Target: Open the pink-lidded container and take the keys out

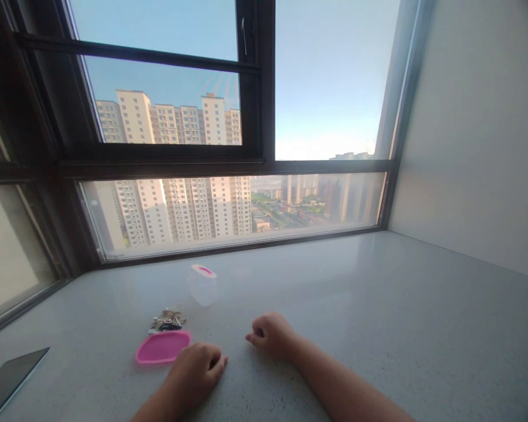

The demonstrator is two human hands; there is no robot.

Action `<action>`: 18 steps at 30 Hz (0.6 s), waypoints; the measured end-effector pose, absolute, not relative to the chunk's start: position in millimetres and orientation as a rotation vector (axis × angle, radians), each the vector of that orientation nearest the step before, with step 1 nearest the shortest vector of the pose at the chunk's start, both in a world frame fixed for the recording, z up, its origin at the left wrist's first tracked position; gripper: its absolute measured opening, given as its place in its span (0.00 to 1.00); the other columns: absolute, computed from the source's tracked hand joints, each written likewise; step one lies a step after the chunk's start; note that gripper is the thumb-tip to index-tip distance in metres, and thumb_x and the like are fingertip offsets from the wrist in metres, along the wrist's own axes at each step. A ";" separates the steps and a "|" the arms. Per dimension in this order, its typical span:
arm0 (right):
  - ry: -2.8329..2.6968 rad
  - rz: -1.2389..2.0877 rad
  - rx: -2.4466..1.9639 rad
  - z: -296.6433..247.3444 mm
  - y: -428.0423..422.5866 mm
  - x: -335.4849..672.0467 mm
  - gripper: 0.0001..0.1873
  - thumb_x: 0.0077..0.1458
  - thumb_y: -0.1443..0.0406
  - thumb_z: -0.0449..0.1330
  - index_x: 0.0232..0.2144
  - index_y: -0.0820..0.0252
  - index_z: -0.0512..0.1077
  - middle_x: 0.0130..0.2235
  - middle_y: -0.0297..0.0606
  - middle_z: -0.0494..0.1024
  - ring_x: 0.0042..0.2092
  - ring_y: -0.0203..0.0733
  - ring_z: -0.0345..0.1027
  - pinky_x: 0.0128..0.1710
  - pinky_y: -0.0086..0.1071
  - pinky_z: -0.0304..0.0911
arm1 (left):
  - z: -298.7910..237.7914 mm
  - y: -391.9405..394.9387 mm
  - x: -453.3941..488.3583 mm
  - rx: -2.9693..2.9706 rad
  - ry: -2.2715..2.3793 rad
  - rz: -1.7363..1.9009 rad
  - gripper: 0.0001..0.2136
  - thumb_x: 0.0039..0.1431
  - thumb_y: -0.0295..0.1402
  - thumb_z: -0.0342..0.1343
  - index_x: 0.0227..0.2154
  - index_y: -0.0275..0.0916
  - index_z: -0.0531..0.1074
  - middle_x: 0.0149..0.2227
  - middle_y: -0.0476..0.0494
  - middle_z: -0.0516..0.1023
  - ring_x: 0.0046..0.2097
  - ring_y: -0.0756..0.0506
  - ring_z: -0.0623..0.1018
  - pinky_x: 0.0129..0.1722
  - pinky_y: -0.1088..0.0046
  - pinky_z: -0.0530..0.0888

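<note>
My left hand (pixel 198 370) rests on the pale speckled sill, its fingers curled into a loose fist. It is beside the right end of a pink oval tray or lid (pixel 162 348) and hides part of its rim. Also curled into a fist, my right hand (pixel 270 336) lies on the sill a little farther forward, apart from the left. Nothing shows in either hand. Just behind the pink piece is a small heap of metal keys (pixel 169 320). A translucent white container (pixel 203 287) with a pink mark on its top stands farther back.
A dark flat device like a tablet (pixel 9 384) lies at the lower left edge. Dark window frames (pixel 167 168) border the sill (pixel 378 316) at the back and left. A white wall (pixel 475 140) rises on the right. Tall buildings show outside.
</note>
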State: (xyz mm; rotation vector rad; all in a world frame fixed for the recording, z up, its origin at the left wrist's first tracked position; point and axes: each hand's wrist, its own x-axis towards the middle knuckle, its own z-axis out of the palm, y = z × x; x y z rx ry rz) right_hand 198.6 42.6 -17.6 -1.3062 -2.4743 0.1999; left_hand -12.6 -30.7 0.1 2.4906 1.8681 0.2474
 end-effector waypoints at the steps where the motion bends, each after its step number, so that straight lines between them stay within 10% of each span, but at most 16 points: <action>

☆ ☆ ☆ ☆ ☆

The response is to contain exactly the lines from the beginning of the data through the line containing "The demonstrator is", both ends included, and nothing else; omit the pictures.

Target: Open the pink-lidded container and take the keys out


The demonstrator is two human hands; there is no robot.

This answer requires nothing else.